Before exploring the significance of applications to other systems, let us explore the significance to the McCormack-Williamson Tract (MWT). There have been a few examples of multiple restoration sites along a river having cumulative benefits as one moves downstream. These have been demonstrated in gravel restoration sites along rivers in the Sacramento–San Joaquin River system [39
], and the multitude of restoration sites across freshwater tributaries of the Chesapeake Bay [43
] where restored sites along a river continuum act as a “string of pearls” of aquatic habitat. Ultimately, as water moves through rehabilitated habitat its ecological value or potential cumulatively improves [44
] It follows that the restoration-laden Cosumnes River carries with it the potential to boost restoration value within the MWT restoration: the last “pearl” in the string.
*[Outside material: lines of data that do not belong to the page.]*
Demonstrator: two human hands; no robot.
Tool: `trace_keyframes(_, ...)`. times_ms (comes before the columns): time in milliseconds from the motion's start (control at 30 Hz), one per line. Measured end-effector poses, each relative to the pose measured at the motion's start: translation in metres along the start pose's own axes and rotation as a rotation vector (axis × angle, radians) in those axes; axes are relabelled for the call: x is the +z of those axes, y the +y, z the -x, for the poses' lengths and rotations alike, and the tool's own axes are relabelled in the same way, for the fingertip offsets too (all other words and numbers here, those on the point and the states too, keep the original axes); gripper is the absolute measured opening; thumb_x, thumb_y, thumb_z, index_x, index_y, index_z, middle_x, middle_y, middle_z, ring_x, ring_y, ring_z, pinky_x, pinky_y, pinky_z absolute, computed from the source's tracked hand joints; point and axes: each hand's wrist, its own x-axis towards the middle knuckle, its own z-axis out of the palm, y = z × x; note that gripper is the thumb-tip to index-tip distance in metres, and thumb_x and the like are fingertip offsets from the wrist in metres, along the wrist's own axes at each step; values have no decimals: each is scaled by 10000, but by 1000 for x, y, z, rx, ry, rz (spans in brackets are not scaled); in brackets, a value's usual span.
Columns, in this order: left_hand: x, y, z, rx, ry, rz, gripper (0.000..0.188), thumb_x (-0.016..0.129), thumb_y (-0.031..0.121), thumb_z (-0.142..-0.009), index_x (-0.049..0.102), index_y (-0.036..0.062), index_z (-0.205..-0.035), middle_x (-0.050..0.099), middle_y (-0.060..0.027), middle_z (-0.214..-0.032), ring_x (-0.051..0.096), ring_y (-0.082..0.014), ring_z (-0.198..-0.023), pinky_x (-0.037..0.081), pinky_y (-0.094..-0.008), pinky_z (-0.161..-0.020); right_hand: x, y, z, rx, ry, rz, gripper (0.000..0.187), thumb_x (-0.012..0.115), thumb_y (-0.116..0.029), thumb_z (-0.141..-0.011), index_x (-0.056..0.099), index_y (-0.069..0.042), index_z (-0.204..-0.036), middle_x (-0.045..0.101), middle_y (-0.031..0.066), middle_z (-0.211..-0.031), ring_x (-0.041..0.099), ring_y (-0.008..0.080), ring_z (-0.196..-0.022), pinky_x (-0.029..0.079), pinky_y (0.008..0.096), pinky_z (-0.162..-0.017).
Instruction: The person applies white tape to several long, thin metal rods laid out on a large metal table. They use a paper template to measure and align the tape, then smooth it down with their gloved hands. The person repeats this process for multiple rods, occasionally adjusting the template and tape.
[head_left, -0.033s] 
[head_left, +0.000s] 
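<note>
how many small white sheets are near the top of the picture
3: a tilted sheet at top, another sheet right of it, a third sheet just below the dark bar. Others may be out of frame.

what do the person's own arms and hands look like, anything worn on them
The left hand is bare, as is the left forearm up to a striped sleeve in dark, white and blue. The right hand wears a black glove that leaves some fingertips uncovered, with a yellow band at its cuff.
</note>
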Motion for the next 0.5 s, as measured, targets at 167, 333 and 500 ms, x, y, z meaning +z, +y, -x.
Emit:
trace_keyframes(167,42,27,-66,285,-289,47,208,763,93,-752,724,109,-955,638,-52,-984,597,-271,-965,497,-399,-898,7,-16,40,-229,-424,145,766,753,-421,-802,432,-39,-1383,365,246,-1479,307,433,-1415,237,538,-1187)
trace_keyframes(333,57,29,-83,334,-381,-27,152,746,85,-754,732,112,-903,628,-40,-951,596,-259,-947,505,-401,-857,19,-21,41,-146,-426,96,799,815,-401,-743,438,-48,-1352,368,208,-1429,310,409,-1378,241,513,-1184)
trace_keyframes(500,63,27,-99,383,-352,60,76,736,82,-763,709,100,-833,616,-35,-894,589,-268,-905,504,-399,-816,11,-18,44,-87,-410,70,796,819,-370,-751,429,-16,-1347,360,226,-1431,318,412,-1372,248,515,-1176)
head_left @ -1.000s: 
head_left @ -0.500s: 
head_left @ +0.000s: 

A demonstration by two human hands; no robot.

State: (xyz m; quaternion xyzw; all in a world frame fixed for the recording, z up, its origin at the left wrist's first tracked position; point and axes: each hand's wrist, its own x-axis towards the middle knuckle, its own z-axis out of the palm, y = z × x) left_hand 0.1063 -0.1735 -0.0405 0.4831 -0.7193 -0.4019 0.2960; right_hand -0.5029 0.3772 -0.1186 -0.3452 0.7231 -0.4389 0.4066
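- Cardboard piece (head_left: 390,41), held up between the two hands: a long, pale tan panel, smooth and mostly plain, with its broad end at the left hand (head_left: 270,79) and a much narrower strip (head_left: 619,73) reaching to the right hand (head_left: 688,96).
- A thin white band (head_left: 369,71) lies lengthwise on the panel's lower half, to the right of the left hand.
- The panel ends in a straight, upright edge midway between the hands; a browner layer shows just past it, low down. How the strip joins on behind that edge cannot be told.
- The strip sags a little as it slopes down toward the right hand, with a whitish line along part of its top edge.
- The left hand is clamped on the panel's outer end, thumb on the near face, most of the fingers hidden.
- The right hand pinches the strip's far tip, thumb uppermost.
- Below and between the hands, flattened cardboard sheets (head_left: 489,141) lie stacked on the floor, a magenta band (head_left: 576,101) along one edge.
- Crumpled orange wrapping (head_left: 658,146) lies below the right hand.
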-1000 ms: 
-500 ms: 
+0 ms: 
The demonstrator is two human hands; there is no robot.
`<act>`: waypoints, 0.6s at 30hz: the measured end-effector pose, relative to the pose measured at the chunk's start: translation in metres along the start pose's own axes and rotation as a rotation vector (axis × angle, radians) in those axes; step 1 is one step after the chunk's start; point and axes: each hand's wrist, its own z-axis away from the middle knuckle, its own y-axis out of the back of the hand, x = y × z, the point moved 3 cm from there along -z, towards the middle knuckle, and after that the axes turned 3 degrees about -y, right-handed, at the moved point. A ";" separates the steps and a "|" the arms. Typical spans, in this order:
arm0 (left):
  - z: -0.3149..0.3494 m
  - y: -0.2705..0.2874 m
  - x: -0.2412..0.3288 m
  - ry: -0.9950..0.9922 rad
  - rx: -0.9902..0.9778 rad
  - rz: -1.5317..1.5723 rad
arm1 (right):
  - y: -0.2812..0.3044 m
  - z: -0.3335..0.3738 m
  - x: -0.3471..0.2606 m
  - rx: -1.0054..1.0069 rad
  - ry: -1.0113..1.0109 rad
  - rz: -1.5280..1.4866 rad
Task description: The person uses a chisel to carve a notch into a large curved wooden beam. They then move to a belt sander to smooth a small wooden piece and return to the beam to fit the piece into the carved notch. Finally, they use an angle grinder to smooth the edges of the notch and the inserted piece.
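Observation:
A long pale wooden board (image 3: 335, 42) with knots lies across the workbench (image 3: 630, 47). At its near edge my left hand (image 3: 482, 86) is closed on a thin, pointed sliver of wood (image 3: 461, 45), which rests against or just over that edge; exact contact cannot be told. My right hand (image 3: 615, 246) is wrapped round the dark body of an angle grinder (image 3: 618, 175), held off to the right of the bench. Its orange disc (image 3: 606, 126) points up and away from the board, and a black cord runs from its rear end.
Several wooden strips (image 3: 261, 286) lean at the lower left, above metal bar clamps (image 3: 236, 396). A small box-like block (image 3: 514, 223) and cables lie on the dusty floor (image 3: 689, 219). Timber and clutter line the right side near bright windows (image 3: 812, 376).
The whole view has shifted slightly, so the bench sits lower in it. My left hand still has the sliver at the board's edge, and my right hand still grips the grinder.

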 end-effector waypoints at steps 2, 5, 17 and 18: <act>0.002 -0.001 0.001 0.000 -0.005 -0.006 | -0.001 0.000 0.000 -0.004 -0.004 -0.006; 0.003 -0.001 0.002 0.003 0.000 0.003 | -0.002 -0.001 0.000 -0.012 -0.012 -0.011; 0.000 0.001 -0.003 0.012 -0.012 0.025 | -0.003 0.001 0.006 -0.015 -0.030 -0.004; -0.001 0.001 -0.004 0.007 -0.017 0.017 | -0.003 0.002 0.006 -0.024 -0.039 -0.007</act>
Understanding the spatiotemporal patterns of SWF allows us to identify regions that retain source waters from the Cosumnes, and thus water that has a higher likelihood to contain nutrients or productivity from upstream restoration sites [31
]. Being downstream of completed and ongoing restoration projects is not a unique trait of the MWT within the Delta. Many restoration sites are slated or under construction in the Delta [48
]. Understanding how these sites are connected and how they can be synergistic may help to better understand how a single site can have regional ecosystem benefits.
Given that the hydrodynamic method of finding SWF discussed in this paper could be applied to any river network, insights on riverine restoration potential can be gained in any system. For simple fluvial systems that satisfy the assumptions of the isotope mixing model method of finding SWF, isotope samples could suffice in place of developing hydrodynamic models. With careful regard for the limitations discussed, the implications for understanding SWF distribution can be further explored in any river network, and perhaps other connections to aquatic ecology or water quality processes can be found. For instance, Farly et al. used an isotope mixing model to investigate fish diet composition in terms of floodplain-produced or channel-produced resources [49
]. This could be coupled with hydrodynamic models to investigate possible effects of drift versus autochthonous production. These methods (hydrodynamic tracers and isotope mixing models) can also be used to investigate habitat quality and its linkages to SWF, using a number of biological or water quality data.